The Hebrew University in Jerusalem has been at the center of many recent political debates. Last year, its administration fought the deportation of Lara Alqasem, a student supporter of the boycott, divestment and sanctions movement who came to study in Jerusalem, and in January, a literature instructor clashed with a student in the reserves who came to class in uniform. The instructor, Carola Hilfrich, received threats following the incident, and Al-Monitor has learned that she decided to cancel all her classes in the Humanities Faculty and go on unpaid leave.
The incident renewed controversy over the issue of soldiers at universities. In the Western world, especially since the student protests of the 1960s in the United States and Europe, campuses have symbolized strongholds of freedom and democracy and to a large extent opposition to militarism. But in Israel, the situation is far more complicated. Mandatory military service for Jewish young people makes uniforms an integral part of Israeli society. Tourists are sometimes frightened at the sight of uniformed and armed soldiers on the trains and buses and at restaurants. Soldiers on active duty, students on reserve duty and officers studying in various university programs are common to see walking around college campuses.
The Hebrew University recently won a bid to provide an educational program for Israel Defense Forces cadets in training for officer roles in the army intelligence service. Until now, Haifa University had administered the three-year military honors program, called Havatzalot. The program includes, among others, classes in the university's Islamic studies department. One of its senior professors, Liat Kozma, wrote in a March 27 tweet that has since been removed, “I’m thinking here about our Palestinian students, but not only them — studying in a combined class of soldiers and civilians about the history of the Middle East impacts what can and cannot be said on an essential level.” She added that “turning 40% of our department into a military department” would harm its legitimacy as a research facility.
An even sharper critique was voiced by a leftist academic organization called “Academy for Equality.” The organization claims that the program would create a small army base on campus and put part of it under military control. Academy for Equality argues that the army could prevent the entry of Arab workers to its facility and change the campus environment to a military one. It further claims that the military could intervene in the curricula.

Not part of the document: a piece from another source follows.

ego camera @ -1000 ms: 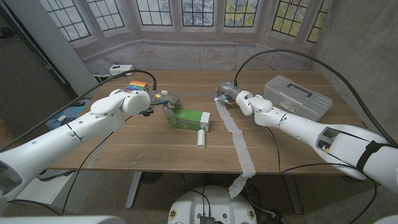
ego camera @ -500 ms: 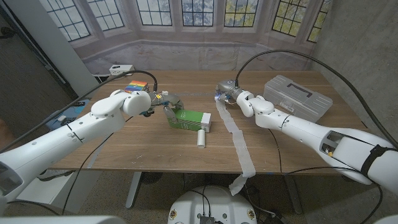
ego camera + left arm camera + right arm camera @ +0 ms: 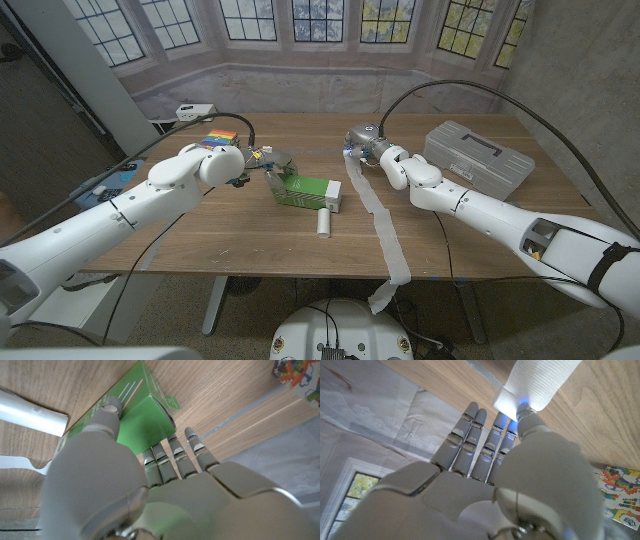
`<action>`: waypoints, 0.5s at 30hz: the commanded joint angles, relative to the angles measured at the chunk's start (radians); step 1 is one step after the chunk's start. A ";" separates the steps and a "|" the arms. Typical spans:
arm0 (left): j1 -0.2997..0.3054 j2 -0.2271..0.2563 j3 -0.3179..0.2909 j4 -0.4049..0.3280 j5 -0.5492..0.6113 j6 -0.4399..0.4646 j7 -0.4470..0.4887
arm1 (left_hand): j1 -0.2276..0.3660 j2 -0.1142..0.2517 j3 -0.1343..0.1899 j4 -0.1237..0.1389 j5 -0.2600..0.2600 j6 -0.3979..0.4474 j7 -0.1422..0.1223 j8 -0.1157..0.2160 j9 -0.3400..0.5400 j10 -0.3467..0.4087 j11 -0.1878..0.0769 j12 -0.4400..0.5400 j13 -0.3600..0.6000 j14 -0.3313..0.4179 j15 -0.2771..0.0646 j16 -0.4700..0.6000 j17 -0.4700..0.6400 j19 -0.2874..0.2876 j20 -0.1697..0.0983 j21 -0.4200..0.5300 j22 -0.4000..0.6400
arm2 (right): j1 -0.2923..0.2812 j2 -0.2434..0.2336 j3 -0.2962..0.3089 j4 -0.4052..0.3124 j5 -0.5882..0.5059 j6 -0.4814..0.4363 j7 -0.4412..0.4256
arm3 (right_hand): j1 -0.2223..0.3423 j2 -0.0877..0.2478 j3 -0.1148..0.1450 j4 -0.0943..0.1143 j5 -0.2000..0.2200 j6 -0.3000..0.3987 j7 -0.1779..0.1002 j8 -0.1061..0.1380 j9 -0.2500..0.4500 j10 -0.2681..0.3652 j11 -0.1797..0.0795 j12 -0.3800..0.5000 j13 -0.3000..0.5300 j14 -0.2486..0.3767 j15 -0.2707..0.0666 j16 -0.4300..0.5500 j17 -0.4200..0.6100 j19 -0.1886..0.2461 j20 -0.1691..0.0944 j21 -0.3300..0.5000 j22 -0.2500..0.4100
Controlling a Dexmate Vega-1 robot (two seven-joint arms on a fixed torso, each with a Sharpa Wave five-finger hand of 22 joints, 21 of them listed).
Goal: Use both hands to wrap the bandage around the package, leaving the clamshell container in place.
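- On the left side of the tabletop (image 3: 200, 235), left hand (image 3: 272, 168) grips the near-left end of the green package (image 3: 305, 192); left wrist view shows thumb (image 3: 107, 415) pressed on the box's top face, fingers (image 3: 172, 452) down against its end.
- Package lies flat, long side running roughly left-right, about mid-tabletop; white end panel faces right.
- White bandage roll (image 3: 323, 222) lies just in front of the package's right end, close to it, touching or not can't tell; same roll at the wrist view's edge (image 3: 30, 407).
- Right hand (image 3: 362, 143) sits toward the far middle of the tabletop, pinching the far end of the bandage strip (image 3: 378, 215); right wrist view shows thumb (image 3: 530, 420) clamping the white ribbed strip (image 3: 537, 382) against the fingers (image 3: 470, 445).
- Strip runs from the right hand toward the robot across the wood, passes right of the package and roll, apart from both, then drapes over the near tabletop edge and hangs down.
- Grey clamshell container (image 3: 478, 157), lid down, sits at the right side of the tabletop, well apart from the package.
- Colourful box (image 3: 217, 136) at the far left, behind the left hand.
- Cables arc over both arms.
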 commanded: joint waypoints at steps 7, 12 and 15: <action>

A source at the Hebrew University told Al-Monitor on condition of anonymity that these claims are unfounded, that responsibility for security on campus will remain exclusively in the hands of the university, no facility will be closed for the sake of the soldiers and the curricula will remain the full responsibility of lecturers, without any intervention by the military.
However, Academy for Equality also pointed to popular concerns that Arab students would feel uncomfortable, perhaps even threatened, by the presence of uniformed soldiers in class. “The presence of a large and dominant group of soldiers in these classes" will harm the learning experience and cost students the "ability to freely and critically express oneself in classes,” states a press release about the program.

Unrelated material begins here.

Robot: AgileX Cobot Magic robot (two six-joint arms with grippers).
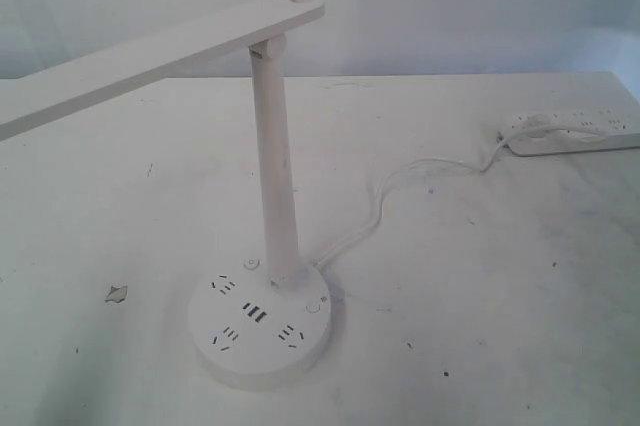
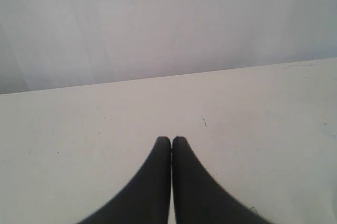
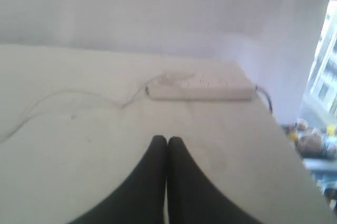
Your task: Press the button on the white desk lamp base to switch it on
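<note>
**Both grippers away from the lamp, nothing pressed yet**

Exterior view: the base (image 1: 262, 331) stands at the front middle of the table (image 1: 500, 296), its pole (image 1: 275, 176) upright, and the strip (image 1: 575, 131) lies far right. No gripper shows. One round spot (image 1: 250, 264) sits beside the pole and another spot (image 1: 313, 307) near the right edge. I cannot tell which is the button, so the wrong one may get pressed.

Left wrist view: the left gripper (image 2: 171, 141) has its fingers pressed together over bare table.

Right wrist view: the right gripper (image 3: 167, 140), also pressed together, faces the strip. An arm coming in may knock the pole or the lamp head (image 1: 150, 61).
</note>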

Notably, there is nothing to prevent soldiers from carrying weapons on campus, but in this program, soldiers do not carry them.
Arab Israelis and Palestinians from East Jerusalem make up a large percentage of the students in the department.

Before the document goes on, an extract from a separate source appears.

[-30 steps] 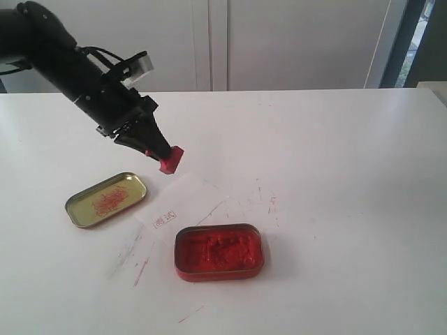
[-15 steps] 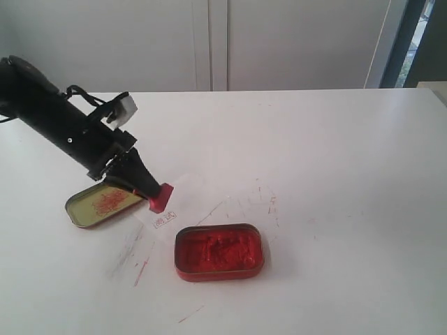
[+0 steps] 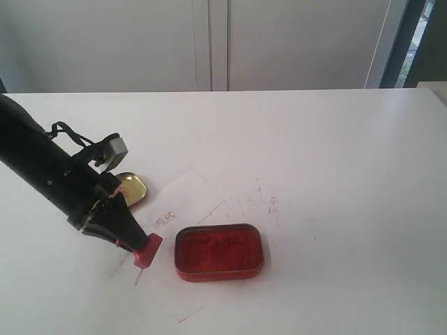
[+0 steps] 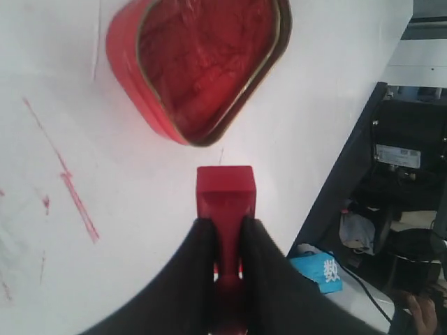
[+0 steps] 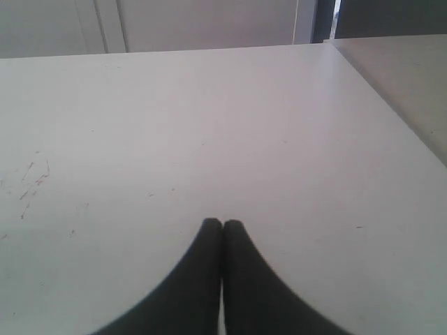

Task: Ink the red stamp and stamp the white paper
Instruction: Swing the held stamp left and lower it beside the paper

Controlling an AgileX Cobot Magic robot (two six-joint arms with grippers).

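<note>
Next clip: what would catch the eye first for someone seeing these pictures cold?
The open tin of red ink paste stands out first, the brightest thing on the white table, near its front. Just left of it, the black left gripper holds the red stamp low by the tabletop. Behind that lies the white paper, which bears a small red imprint.

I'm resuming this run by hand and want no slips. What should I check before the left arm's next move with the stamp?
1. Left gripper shut firmly on the red stamp: ok.
2. Ink tin open, red paste exposed: ok.
3. Stamp beside the tin, not touching it: ok.
4. White paper uncovered, imprint showing on it: ok.
5. Stamp face carries ink: cannot tell, the face is hidden.
6. Right gripper shut, holding nothing: ok.
</note>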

Tareq Yassin, the coordinator of student activism with the Arab-Jewish political party Hadash, said that the program promotes militarism at universities and creates a sense that “you’re not at an academic institution but at a security organization.” He agrees with Kozma that the presence of soldiers would harm the ability of Arab students to express themselves freely. He says that universities are usually the first place of intensive contact for Arab young people with Jewish society in Israel, and that the uniforms will create a feeling of discomfort, in the very least. “Who knows,” he commented, “maybe on a difficult day of demonstrations or even war, a soldier could raise his weapon and shoot at Arab students, as Jewish terrorists have done to Arabs in the past.”
Yousra, a student in the Islamic studies department who asked that her last name not be used, said that while she has become used to seeing student soldiers on campus, she has had a hard time speaking openly with a Jewish friend since the day she came to class in uniform while on reserve duty. “You have to understand that an Israeli soldier in uniform with a weapon is a threat by definition to a Palestinian-Israeli Arab, even if it’s only a symbolic threat. I am not afraid, but will certainly feel uncomfortable in a class sitting beside a group of soldiers,” she said.
The rector of the Hebrew University, Barak Medina, recently said in an interview that the complaints come from a small minority of faculty and that while the program presents a certain challenge for the university, as a public institution it’s clear that it should allow the soldiers to study there. According to him, the university administration sees an advantage in the integration of Arabs and soldiers in that it could spark a dialogue that would benefit both sides. He added that there are Arab students who were actually interested in such encounters.
From the Jerusalem campus at the top of Mount Scopus one can view the Old City with its mosques, walls, churches, the Tower of David, the western city with its high rises and hotels and the neighborhoods spread over the hills of Jerusalem. The university’s administration believes that it can integrate within its campus the complexity of Israeli society, soldiers alongside Arabs who don’t serve. While many Arabs would prefer an environment without armed soldiers, such a mixture reflects the makeup of Israeli society.